I am actually flicking the analog constantly in said direction

Overdrive is your go-to ability when the action is getting just a bit too hot. The ability recharges quick depending on quick you can increase your multiplier during gunfights. I have gotten away with 5 recharges during an eviction notice delivery at a bandit camp. It works really well when you need to get out of a tight spot fast by boosting your health, weapon damage, movement speed and activates the secondary of most weapons while firing from the hip.

The sound design is pretty decent most of the time with the occasional missing audio clip here and there.

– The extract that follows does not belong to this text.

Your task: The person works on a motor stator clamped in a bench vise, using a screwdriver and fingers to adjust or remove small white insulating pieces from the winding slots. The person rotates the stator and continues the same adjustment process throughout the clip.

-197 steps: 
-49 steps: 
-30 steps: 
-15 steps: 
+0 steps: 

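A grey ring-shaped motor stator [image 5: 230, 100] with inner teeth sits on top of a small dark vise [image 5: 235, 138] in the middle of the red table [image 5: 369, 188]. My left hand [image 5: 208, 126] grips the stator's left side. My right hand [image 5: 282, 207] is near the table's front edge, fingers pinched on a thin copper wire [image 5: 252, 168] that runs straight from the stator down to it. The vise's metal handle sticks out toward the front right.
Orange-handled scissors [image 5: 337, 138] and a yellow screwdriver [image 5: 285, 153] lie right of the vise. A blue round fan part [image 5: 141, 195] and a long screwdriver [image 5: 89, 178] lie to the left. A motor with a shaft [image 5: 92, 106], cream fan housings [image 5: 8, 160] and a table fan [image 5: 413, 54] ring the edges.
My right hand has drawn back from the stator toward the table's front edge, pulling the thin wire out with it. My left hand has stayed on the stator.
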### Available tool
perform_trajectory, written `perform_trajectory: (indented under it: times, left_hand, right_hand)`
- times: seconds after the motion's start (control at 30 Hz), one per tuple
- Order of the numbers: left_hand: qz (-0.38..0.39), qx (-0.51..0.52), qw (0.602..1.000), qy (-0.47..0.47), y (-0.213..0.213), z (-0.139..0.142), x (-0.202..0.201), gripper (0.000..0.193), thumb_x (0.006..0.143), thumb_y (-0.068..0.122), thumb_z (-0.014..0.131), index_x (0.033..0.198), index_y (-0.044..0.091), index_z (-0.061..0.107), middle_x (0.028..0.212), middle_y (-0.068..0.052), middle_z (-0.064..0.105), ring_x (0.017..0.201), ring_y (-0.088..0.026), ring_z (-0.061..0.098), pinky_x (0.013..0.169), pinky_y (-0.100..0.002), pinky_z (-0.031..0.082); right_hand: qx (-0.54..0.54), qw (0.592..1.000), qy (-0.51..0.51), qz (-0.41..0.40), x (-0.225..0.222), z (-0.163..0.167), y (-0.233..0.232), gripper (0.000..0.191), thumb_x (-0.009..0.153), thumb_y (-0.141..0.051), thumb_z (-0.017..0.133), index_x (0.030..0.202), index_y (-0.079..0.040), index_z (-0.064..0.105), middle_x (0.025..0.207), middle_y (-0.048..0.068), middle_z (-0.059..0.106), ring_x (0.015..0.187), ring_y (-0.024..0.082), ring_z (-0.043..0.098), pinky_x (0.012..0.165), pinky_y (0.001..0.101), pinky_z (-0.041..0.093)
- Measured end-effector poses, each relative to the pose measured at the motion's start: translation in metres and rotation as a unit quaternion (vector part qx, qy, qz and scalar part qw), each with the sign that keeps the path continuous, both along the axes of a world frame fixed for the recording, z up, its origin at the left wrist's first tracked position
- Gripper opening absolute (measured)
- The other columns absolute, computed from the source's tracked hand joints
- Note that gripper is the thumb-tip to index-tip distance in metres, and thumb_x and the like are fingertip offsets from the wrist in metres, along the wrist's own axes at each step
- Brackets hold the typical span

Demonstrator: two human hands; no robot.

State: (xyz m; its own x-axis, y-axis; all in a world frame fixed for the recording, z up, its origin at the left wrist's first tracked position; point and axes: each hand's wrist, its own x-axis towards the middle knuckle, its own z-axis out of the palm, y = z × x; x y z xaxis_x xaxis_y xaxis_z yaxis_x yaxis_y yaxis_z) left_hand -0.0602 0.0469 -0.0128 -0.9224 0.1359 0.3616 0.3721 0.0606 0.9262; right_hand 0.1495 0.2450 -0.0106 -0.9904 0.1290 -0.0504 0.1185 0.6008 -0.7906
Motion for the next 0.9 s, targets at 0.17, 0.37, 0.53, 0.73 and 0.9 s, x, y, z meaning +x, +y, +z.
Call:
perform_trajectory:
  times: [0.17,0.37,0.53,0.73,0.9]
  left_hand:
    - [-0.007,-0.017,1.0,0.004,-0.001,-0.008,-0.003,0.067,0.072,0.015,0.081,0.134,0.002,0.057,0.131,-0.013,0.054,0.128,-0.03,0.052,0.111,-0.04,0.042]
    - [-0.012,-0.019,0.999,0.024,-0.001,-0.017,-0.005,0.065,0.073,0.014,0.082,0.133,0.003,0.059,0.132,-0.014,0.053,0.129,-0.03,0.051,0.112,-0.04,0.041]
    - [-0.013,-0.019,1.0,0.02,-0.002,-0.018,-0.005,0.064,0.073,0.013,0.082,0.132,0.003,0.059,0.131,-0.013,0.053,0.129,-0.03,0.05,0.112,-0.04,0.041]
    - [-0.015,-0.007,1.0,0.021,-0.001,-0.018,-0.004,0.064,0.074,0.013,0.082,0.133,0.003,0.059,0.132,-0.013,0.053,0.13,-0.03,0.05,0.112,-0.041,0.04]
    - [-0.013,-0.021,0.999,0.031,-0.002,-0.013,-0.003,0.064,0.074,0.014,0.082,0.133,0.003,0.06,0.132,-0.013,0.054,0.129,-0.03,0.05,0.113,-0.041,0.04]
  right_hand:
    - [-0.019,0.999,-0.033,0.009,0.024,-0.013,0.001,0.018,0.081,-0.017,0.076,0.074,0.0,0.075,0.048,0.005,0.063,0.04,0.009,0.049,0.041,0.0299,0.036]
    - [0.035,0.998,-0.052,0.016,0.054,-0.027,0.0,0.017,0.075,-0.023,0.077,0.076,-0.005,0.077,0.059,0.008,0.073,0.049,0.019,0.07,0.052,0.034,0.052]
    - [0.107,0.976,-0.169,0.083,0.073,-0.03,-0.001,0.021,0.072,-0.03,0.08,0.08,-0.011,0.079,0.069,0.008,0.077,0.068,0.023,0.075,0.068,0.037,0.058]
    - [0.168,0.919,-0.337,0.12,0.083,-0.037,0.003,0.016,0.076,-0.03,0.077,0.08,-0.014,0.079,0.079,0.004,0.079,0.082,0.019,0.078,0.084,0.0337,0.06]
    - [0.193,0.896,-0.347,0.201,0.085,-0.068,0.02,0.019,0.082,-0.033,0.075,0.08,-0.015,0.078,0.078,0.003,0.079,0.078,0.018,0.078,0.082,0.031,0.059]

Vehicles, weapons, explosions etc. all sound are meaty and provide impact, and with audio queues from subtle, like the twitch that tells you an ability is ready or pumping industrial metal when battling a convoy, you are always aware of what is around you.

*insert favourite metal song here*

With the addition of the racing segment knows as Chazcar Derby, this adds a flavour and the game, like mixing two flavours of instant noodles together, Chicken and Cheese or Thai Chili and Prawn. You won’t get many tastes from either but it goes down pretty nice.


I am happy they added a camera feature to the game, I love to take photos in-game, gives some creative freedom for my inner paparazzi. There are also themed frames to make your photos playful and camera settings to fine-tune your shots. The best setting of Photo Mode is to change the time of day, so you don’t have to wait for the right time to get the shot you want.

Explosions look as great as it is fun making them.


Rage 2 carries the formula of Doom of fast-moving action to stay alive while avoiding goons that lob grenades like a confetti-dispenser but gets bogged down by its action pieces by being too brief, even though you are never too far from the next group of mutants begging to be your next hood-ornament.

The graphics are stunning, albeit a bit low textured when viewing things up-close, but then again, Rage 2 is not the Slow Down and Smell the Flowers type game either, so chaotic art in a sense.

As stated blindingly obvious from the start, the game does what it does well, but falls short in terms of story and general action. Luckily, the in-game difficulty setting leaves the door open for either just casual fun or a serious workout for the senses. Nightmare difficulty is quite the rush and makes you work for survival during a firefight.

The platter of goodies Rage 2 offers is enough to say you had a good time, whether it was for 10 minutes or 2 hours.